───── Records for the task

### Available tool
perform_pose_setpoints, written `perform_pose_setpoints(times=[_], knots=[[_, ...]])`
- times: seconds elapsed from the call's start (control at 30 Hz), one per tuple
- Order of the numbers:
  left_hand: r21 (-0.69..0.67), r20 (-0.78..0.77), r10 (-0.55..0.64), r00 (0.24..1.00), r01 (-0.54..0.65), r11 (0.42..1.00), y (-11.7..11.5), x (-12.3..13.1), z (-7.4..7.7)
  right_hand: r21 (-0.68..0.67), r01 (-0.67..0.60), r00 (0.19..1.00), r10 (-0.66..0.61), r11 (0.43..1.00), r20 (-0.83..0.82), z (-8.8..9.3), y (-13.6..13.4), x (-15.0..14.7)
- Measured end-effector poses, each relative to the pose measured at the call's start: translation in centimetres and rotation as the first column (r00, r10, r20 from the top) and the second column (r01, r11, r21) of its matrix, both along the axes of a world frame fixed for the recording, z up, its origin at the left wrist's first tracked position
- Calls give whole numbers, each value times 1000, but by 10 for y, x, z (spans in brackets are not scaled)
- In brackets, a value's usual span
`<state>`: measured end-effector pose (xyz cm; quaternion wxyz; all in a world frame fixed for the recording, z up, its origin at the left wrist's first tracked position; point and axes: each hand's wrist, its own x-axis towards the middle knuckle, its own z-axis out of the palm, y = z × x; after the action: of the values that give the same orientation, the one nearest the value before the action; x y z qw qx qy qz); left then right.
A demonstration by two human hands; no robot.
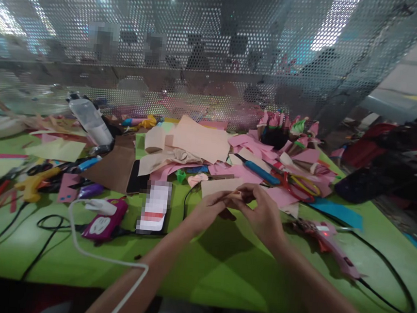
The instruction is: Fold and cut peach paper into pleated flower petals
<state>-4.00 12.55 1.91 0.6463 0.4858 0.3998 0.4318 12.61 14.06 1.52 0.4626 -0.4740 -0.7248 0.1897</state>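
left grip inward, beside right grip

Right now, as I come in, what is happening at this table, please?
A person's left hand and right hand meet above the green table, pinching a small pale piece of unclear shape. Behind them lies a heap of pink and peach paper. A phone lies on the left, and a pink corded tool with a red light lies on the right.
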Motion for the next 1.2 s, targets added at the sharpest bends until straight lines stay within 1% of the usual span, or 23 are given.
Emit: perform_pose_setpoints(times=[0.1,0.2,0.3,0.37,0.6,0.77,0.83,0.97,1.03,1.13,1.2], knots=[[-16,27,25,999,-24,1000,0,0,3,10,19,998,-19,1000,-53,0,1,0],[-55,88,64,994,-59,997,1,0,3,10,29,995,-28,1000,-99,0,2,1],[-93,156,86,984,-72,993,2,0,3,8,4,993,-3,1000,-121,1,4,3],[-104,177,79,981,-61,993,2,0,2,14,-11,991,13,1000,-135,1,5,4],[-112,170,27,985,-8,994,1,0,3,13,-13,987,15,1000,-159,0,6,3],[-104,179,28,983,-10,995,1,1,3,8,-21,985,22,1000,-169,0,6,3],[-96,182,37,983,-20,995,1,2,4,-18,-27,986,24,999,-163,1,5,3],[-83,176,71,982,-57,995,1,1,5,-115,-51,992,36,992,-122,3,4,3],[-76,159,81,984,-69,995,1,0,4,-154,-68,989,46,986,-143,3,4,3],[-49,76,86,993,-83,995,2,-1,4,-186,-77,979,39,980,-201,3,5,3],[2,-2,96,995,-96,995,3,-3,4,-202,-85,976,41,976,-214,2,6,2]])
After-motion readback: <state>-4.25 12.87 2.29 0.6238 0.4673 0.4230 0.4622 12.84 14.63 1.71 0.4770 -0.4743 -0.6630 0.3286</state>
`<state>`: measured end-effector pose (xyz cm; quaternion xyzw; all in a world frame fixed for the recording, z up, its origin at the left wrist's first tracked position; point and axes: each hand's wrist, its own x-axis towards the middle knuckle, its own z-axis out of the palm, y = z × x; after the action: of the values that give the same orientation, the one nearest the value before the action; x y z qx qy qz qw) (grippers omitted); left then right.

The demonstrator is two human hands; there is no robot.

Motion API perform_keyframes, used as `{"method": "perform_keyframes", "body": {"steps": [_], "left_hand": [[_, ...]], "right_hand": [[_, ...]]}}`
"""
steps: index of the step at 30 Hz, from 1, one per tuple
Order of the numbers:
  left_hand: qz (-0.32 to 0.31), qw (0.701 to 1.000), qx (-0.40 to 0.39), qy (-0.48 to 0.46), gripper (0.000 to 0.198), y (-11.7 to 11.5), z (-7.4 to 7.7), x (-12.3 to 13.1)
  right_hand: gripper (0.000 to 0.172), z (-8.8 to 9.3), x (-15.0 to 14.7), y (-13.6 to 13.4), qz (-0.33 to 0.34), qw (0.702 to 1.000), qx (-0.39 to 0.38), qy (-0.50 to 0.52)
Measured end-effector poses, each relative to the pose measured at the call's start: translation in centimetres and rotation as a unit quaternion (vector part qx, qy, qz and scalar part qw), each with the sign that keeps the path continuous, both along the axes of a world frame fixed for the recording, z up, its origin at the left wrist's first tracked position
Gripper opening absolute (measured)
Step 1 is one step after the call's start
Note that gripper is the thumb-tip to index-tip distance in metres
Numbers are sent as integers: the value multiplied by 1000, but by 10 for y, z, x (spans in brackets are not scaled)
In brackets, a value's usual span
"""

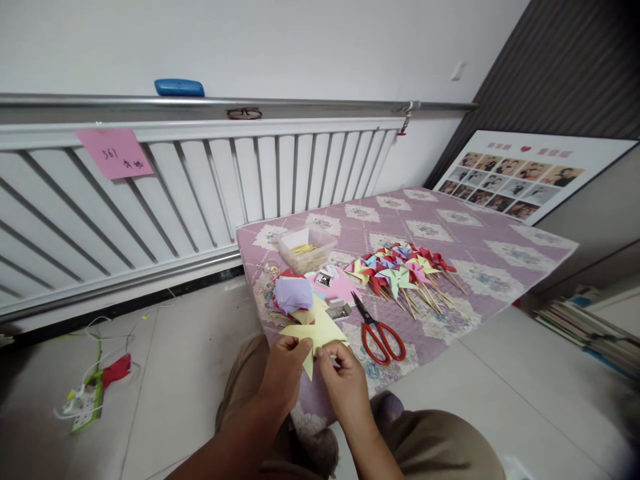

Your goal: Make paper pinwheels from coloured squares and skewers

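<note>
Between my two hands is a pale yellow paper pinwheel point(325, 326) with cut, pointed blades. My left hand point(286, 365) pinches its left side, thumb and fingers pressed together on the paper. On the lower right edge, my right hand point(345, 373) pinches the same paper with curled fingers. Just beyond lies a stack of coloured paper squares point(294, 294), a lilac one on top. A small grey box point(339, 309) sits close behind the yellow paper. Red-handled scissors point(376, 331) rest to the right, blades pointing away from me.
A pile of finished pinwheels on sticks point(400, 270) covers the table's middle. Behind the paper stack stands a clear plastic box point(307, 248) holding thin sticks. The flowered tablecloth point(460, 273) hangs over the near edge. A white radiator point(295, 173) lines the wall; a power strip point(86, 405) lies on the floor.
</note>
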<state>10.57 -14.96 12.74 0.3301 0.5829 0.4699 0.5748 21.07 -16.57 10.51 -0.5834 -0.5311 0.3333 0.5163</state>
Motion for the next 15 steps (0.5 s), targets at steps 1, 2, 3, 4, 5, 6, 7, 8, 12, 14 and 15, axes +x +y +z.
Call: {"method": "perform_keyframes", "body": {"steps": [1, 2, 3, 4, 5, 6, 7, 8, 12, 14, 15], "left_hand": [[5, 1000, 0, 0, 22, 0, -1, 1], [9, 1000, -3, 0, 21, 0, -2, 1], [13, 1000, -7, 2, 20, 0, -2, 1], [16, 1000, -7, 5, 19, 0, -2, 1], [16, 1000, -5, 9, 19, -1, 0, 1], [16, 1000, -2, 15, 18, -1, 2, 1], [19, 1000, 3, 23, 18, -2, 6, 1], [18, 999, 8, 34, 18, -3, 10, 0], [10, 996, 18, 90, 21, -7, 26, -1], [14, 995, 27, 99, 20, -8, 28, -1], [17, 995, 32, 94, 18, -7, 26, -2]], "right_hand": [[24, 0, 0, 0, 0, 1000, -3, 1], [24, 1, 0, 0, 0, 1000, -5, 2], [24, 2, -1, 0, -1, 1000, -4, 3], [24, 2, -1, -1, -1, 1000, -4, 6], [24, 3, -1, -1, -2, 1000, -4, 10], [24, 4, -2, -1, -3, 1000, -5, 15], [24, 5, -2, -1, -3, 1000, -6, 19], [24, 6, -3, -1, -4, 1000, -6, 24], [24, 7, -6, -3, -12, 1000, 1, 29], [23, 6, -7, -5, -5, 999, -1, 35], [21, 5, -7, -7, 2, 999, -3, 42]]}}
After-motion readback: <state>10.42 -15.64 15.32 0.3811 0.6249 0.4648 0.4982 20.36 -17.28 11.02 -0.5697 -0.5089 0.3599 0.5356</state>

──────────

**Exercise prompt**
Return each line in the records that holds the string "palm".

**Solution below**
`<state>`: measured end-effector pose (xyz cm; quaternion wxyz; all in a world frame fixed for the recording, z up, its origin at the left wrist's first tracked position; point and axes: each hand's wrist, its own x-axis towards the middle knuckle, its own z-axis out of the palm, y = z × x; after the action: of the values that give the same orientation, the one nearest the value before the action; x y z qw qx qy qz); left then right.
`<state>`: measured end-effector pose (xyz cm; quaternion xyzw; all in a world frame fixed for the recording, z up, its origin at the left wrist's first tracked position; point and axes: each hand's wrist, its own x-axis towards the middle knuckle, its own z-axis out of the palm, y = z × x; after the action: of the values that give the same orientation, the one nearest the value before the action; x y z qx qy qz qw) (grippers omitted); left then right.

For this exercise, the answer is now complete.